*What the task asks*
Consider the entries given below. Count the lines that include "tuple" and give only the count.

*Recorded information*
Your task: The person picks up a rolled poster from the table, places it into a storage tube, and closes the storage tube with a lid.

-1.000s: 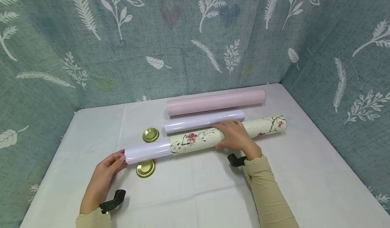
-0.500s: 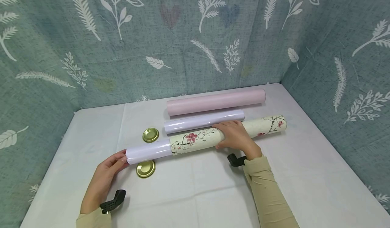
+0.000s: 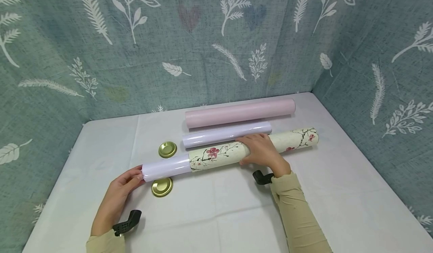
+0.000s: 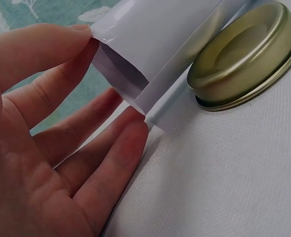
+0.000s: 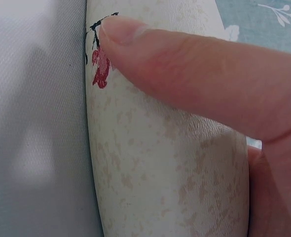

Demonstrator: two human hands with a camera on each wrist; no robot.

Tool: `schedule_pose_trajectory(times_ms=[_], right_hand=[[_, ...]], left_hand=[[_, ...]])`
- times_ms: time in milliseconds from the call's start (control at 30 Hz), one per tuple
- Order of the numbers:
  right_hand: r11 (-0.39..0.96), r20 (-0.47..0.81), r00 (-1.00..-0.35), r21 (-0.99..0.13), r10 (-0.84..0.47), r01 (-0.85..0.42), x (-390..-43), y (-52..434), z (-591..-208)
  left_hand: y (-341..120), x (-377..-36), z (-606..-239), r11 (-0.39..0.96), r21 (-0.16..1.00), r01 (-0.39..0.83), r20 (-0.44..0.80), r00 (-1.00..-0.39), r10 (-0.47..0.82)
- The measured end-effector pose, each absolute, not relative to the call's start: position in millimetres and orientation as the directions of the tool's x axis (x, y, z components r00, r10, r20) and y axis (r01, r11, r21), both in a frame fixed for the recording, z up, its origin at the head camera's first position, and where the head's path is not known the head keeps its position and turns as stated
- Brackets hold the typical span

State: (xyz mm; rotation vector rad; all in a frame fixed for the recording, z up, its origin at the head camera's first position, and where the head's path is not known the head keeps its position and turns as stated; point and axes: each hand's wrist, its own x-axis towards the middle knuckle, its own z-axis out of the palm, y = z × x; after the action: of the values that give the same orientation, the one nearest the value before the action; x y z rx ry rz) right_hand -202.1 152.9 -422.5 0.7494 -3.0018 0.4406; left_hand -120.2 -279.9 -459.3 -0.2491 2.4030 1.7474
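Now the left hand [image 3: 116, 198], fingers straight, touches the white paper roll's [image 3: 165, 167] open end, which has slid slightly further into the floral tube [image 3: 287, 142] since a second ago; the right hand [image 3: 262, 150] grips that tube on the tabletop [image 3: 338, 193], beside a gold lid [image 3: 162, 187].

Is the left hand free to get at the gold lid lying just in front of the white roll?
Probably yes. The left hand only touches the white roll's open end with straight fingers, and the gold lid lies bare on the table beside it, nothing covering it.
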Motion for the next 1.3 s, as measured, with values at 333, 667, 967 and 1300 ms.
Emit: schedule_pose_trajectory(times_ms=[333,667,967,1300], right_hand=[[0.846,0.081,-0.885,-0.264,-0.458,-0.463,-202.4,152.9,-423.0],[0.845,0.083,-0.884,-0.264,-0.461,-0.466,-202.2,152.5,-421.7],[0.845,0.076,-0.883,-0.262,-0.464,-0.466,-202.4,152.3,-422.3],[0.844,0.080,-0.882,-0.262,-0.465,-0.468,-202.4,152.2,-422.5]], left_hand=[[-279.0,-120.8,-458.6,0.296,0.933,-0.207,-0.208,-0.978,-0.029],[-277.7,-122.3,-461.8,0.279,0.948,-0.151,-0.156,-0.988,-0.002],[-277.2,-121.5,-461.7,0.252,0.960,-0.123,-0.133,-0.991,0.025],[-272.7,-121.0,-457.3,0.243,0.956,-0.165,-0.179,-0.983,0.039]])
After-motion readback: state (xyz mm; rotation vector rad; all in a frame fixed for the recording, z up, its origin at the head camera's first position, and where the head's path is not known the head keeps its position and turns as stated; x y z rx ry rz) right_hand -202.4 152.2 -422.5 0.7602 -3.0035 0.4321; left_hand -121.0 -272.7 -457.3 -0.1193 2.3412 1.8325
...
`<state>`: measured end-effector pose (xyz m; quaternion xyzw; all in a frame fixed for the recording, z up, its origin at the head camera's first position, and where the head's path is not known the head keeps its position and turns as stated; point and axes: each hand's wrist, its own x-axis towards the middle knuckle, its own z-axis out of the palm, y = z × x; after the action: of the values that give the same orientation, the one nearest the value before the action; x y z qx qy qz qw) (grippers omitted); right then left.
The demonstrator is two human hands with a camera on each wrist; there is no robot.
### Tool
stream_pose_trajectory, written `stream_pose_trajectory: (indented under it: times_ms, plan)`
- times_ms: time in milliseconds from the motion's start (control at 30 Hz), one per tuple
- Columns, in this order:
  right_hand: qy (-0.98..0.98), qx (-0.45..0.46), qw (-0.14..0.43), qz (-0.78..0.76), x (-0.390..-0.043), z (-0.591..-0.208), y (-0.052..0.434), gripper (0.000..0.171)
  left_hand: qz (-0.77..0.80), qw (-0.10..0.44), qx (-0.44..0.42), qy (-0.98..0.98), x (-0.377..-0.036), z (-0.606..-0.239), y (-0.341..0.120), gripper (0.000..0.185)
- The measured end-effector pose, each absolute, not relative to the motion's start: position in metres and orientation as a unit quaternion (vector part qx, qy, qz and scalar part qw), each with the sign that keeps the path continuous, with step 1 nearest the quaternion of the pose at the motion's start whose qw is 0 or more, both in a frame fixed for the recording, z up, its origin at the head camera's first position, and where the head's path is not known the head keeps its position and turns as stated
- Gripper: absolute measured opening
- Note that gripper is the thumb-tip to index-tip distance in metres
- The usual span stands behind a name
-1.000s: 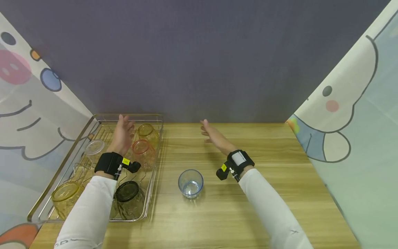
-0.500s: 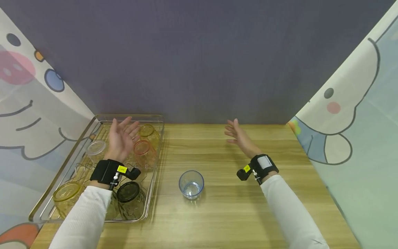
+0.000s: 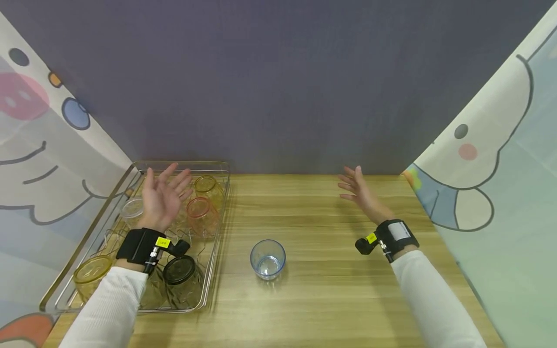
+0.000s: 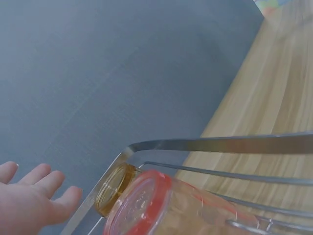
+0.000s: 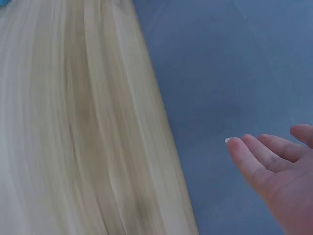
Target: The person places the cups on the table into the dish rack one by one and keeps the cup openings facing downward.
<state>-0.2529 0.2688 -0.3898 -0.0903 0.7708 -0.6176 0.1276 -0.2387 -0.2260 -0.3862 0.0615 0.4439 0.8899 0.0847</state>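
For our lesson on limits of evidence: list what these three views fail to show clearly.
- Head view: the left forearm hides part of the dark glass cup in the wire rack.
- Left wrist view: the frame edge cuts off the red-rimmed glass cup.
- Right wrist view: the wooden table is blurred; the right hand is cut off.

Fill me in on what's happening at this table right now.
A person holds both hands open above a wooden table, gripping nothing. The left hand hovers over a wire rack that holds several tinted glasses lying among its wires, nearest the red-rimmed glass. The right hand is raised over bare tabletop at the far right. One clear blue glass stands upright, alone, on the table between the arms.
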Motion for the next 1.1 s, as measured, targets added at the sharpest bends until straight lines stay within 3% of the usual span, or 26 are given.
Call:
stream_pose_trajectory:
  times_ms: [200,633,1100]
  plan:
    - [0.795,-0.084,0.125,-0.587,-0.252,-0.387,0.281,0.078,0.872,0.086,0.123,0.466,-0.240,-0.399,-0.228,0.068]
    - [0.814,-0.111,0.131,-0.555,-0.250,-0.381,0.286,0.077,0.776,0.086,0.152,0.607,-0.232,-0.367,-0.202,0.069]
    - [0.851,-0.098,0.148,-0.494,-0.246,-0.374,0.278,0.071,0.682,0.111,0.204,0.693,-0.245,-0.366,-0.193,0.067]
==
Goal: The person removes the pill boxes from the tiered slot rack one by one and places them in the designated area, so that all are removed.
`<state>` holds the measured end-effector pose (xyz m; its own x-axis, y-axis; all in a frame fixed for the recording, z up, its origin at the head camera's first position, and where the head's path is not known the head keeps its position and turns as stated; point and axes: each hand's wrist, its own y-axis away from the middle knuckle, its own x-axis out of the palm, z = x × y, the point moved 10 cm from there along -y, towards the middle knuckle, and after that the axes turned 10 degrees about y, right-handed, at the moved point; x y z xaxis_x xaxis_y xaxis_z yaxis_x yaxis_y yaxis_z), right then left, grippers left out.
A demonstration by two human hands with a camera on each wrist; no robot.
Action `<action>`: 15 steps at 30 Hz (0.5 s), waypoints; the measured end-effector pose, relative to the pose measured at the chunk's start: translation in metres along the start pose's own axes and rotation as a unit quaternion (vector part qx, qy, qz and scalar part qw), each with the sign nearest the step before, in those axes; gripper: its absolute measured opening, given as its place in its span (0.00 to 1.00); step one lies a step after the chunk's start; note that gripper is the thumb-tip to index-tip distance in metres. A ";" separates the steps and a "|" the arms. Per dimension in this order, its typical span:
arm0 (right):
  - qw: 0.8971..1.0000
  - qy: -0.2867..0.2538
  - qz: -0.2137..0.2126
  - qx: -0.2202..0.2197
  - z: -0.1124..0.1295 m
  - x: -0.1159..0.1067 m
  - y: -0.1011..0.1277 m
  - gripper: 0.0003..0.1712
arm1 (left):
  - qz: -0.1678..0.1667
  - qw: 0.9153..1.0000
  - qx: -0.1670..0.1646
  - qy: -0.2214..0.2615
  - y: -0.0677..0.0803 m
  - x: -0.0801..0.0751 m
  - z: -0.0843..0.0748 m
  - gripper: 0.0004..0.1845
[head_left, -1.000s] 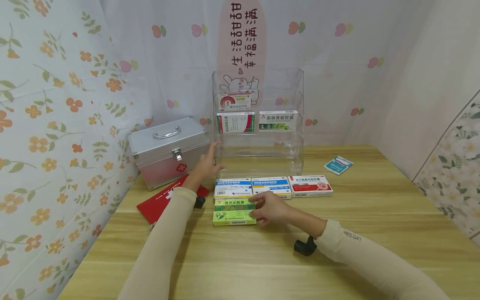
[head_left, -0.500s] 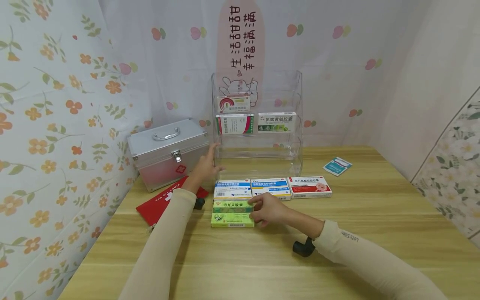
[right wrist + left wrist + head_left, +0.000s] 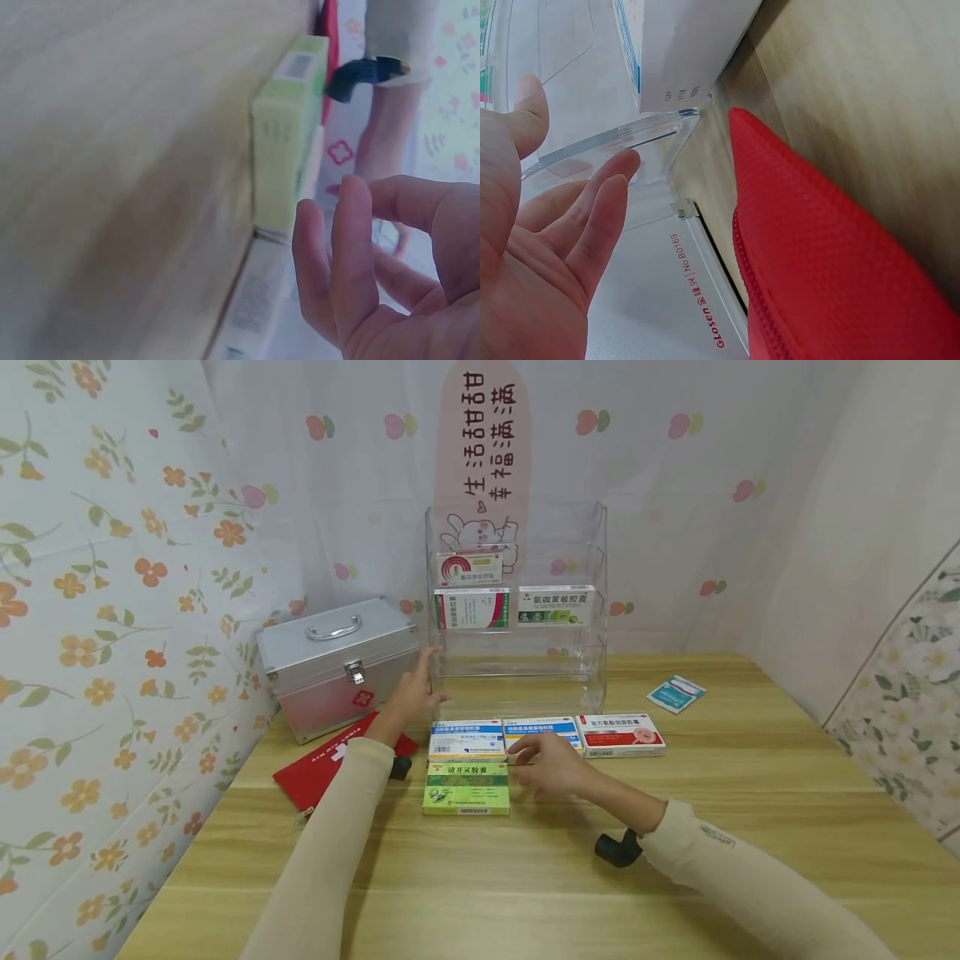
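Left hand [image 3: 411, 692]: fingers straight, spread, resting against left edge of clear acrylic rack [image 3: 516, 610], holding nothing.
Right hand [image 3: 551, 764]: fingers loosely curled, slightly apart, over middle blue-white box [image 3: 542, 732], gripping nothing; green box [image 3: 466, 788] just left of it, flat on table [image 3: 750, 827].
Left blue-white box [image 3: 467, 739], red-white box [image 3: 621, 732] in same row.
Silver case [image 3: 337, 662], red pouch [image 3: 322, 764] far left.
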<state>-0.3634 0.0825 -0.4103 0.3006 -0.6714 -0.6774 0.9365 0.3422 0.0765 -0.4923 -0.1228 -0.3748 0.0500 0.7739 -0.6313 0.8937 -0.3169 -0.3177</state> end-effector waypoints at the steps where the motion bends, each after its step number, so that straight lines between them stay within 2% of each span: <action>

*Response box*
2